Commonwealth Institutions II

SM Stirling, Conquistador (New York, 2004).

John Rolfe quotes:

"'Dulce et decorum est pro patria mora...'" (p. 188)

It is sweet and fitting to die for one's country. But it should end with "...mori," not "...mora."

Rolfe looks at:

"...the twelve men who sat on the Central Committee of the Gate Control Commission." (p. 201)

We needed an explanation of the difference between the Committee and the Commission. Earlier, we were told that:

"...there were a dozen men around [the table], all of his first partners who could be in Rolfeston today." (pp. 198-199)

That makes it sound as if a full meeting of the Committee would be more than twelve?

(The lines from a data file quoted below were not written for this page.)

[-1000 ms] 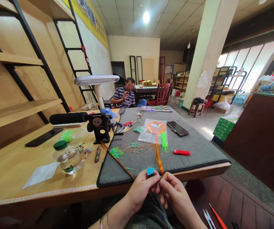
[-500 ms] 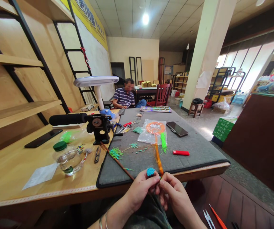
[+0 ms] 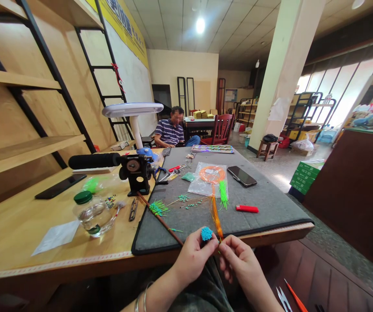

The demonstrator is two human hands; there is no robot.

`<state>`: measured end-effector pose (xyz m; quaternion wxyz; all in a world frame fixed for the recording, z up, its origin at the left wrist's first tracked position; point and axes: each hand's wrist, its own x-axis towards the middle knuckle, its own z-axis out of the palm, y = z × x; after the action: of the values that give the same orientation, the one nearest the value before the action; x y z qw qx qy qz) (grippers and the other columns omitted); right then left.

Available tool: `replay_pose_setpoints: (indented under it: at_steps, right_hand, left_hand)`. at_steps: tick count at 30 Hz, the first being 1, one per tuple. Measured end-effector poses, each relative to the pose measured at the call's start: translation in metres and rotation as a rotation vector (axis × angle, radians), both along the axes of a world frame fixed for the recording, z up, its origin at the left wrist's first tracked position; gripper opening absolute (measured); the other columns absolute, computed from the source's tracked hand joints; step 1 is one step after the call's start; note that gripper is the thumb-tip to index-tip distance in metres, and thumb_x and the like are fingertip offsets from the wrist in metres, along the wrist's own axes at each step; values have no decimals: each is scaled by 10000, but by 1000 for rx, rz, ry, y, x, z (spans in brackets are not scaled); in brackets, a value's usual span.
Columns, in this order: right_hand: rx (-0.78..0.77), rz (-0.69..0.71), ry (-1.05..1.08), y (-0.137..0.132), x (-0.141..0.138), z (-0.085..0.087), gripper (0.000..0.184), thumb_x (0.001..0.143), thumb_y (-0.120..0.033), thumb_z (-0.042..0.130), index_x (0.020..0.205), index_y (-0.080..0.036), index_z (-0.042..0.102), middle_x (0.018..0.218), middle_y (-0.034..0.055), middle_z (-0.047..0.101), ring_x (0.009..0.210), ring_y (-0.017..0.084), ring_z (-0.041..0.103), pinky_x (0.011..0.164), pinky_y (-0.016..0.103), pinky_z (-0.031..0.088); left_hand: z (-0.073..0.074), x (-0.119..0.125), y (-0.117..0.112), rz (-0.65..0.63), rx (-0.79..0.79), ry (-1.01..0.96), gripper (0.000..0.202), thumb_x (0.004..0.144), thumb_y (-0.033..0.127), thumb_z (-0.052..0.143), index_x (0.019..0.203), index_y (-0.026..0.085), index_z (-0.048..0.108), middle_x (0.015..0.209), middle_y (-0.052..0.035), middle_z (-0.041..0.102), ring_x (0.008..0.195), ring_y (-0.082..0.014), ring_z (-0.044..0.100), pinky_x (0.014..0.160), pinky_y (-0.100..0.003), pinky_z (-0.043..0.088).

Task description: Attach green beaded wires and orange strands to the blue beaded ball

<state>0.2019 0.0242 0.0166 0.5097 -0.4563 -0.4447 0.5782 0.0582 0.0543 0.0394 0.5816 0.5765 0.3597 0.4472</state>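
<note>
My left hand (image 3: 193, 253) is closed round the base of a blue beaded cluster (image 3: 206, 233), whose rounded top shows above the fingers. Right beside it, my right hand (image 3: 240, 258) pinches a thin thread (image 3: 219, 243) between thumb and forefinger; where its far end runs is hidden by the fingers. Both hands are just in front of the table edge, above my lap. Behind them a bundle of orange threads (image 3: 217, 219) hangs down the mat from a coil in a clear plastic bag (image 3: 194, 186). Bright green strands (image 3: 223, 195) lie on that bag.
On the grey mat (image 3: 254, 195) lie a red lighter (image 3: 247, 209), a phone (image 3: 242, 175) and a stick with green strands (image 3: 158, 208). A black hand-cranked device (image 3: 139, 177), a water bottle (image 3: 93, 216) and a lamp (image 3: 132, 109) stand left. A person (image 3: 170, 130) sits beyond the table.
The blue cluster has tilted so that more of its top faces me. My right hand has shifted slightly right, still pinching beside the left. The view has moved a little.
</note>
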Motion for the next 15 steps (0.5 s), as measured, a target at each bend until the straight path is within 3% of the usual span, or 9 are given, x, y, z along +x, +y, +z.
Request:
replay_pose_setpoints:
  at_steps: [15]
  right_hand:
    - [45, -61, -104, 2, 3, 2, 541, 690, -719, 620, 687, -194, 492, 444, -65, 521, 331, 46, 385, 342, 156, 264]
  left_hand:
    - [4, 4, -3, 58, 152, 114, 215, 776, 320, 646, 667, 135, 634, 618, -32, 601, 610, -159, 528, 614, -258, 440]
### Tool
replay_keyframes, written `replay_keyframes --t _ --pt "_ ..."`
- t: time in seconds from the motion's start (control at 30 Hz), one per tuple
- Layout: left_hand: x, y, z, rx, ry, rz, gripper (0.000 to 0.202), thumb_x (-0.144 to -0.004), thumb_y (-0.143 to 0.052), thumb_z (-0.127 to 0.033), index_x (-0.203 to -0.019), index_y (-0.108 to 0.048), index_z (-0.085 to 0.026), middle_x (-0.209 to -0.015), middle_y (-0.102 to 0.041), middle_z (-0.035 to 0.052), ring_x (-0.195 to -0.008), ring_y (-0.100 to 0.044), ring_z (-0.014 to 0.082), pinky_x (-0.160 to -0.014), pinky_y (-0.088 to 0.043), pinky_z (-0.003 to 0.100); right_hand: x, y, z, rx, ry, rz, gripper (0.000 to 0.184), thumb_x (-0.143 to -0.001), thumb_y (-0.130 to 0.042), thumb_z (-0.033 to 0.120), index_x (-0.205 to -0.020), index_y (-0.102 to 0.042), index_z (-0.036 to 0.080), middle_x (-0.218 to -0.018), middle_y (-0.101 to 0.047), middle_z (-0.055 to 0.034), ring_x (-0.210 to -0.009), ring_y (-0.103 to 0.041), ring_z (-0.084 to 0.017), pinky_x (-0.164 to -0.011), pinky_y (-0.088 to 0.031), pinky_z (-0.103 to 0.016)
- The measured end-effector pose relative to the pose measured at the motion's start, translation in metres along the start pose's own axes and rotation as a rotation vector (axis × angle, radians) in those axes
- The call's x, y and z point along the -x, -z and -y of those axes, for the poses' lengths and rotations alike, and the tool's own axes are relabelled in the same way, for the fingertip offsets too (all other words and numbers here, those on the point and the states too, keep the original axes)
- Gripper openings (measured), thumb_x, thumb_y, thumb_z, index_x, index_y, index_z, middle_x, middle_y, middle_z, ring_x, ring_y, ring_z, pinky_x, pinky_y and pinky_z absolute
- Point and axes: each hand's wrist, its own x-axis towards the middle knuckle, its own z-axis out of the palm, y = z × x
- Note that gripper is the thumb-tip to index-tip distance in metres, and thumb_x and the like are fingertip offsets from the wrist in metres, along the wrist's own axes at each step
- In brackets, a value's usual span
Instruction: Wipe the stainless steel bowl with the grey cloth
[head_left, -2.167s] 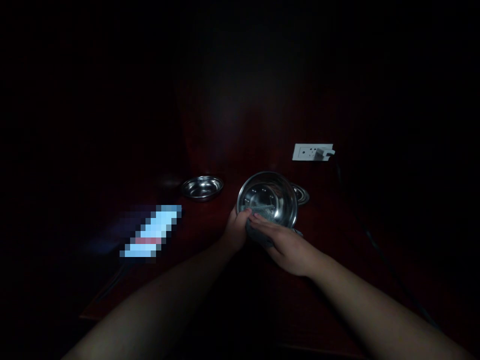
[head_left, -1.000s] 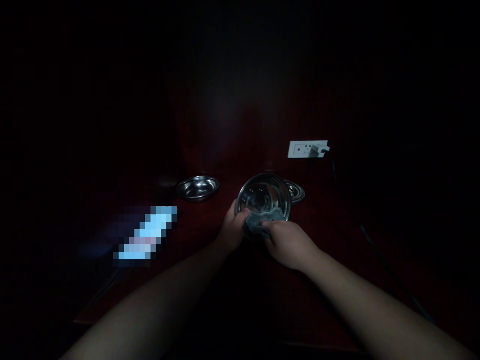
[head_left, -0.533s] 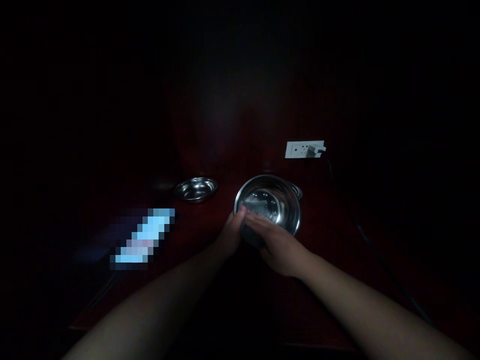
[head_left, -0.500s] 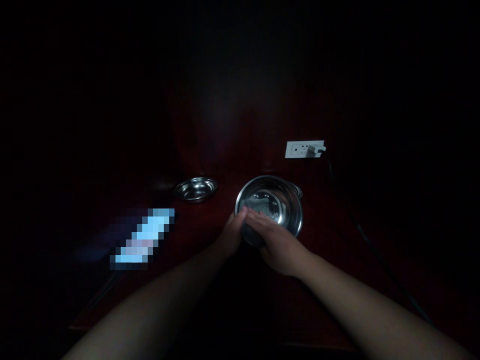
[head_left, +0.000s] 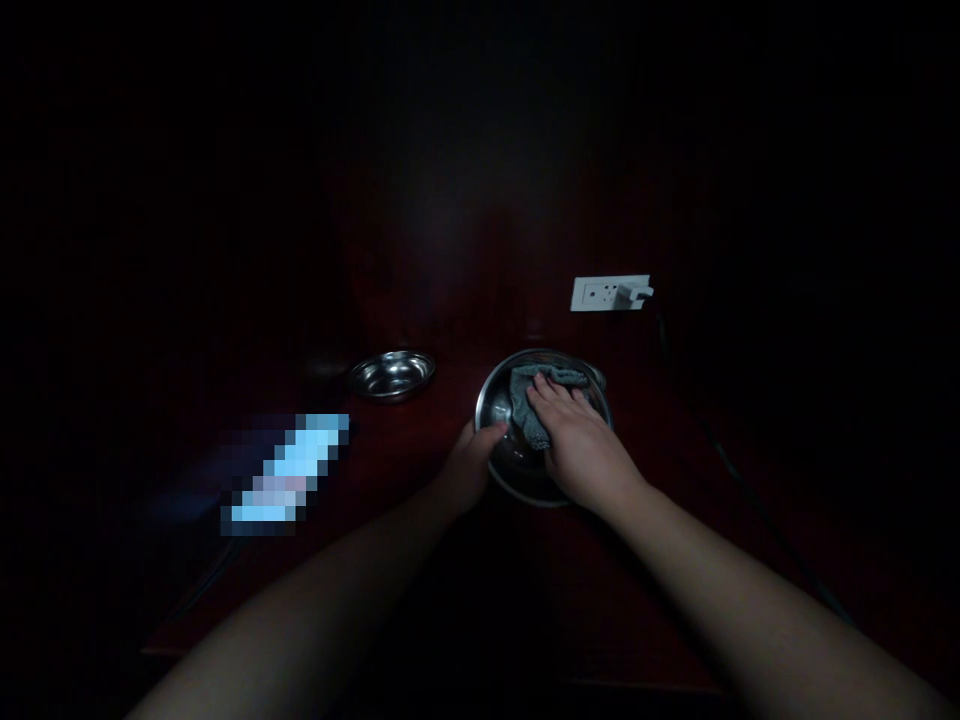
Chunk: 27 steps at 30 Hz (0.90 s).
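While left fingers (head_left: 491,433) grip bowl (head_left: 495,400) | right fingers (head_left: 551,392), spread, press cloth (head_left: 526,418) | cloth shifted from near rim

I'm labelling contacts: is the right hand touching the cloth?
Touching: the head view shows the right hand laid over the cloth inside the bowl, without visible gap.

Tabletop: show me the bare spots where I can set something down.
The red tabletop looks bare between screen, dish and left forearm, and from the bowl rightward to the cord. It's crowded at the bowl: the left hand grips its rim, the right hand presses a cloth inside. The far edges are too dark to judge.
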Motion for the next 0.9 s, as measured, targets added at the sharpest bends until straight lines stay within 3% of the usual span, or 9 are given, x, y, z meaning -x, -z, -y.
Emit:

There is a limit to what can be brought through the Gate so the New Virginians need to produce as much as possible on the Other Side. Keeping the Gate itself open involves nothing more than:

"'...keeping that radio set of the Old Man's working.'" (p. 198)

But that sounds very precarious. If the radio breaks down, will they lose the Gate and, if they do lose it, will they be able to reopen it?

1 comment:

Sean M. Brooks said...

Kaor, Paul!

But please remember the frequent use in New Virginia of the term "the Thirty Families." The Primes or heads of those families were entitled to a seat on the Central Committee. My guess is that smaller meetings of the Committee would need to get a consensus agreement or majority vote approval before any decisions they made would be binding.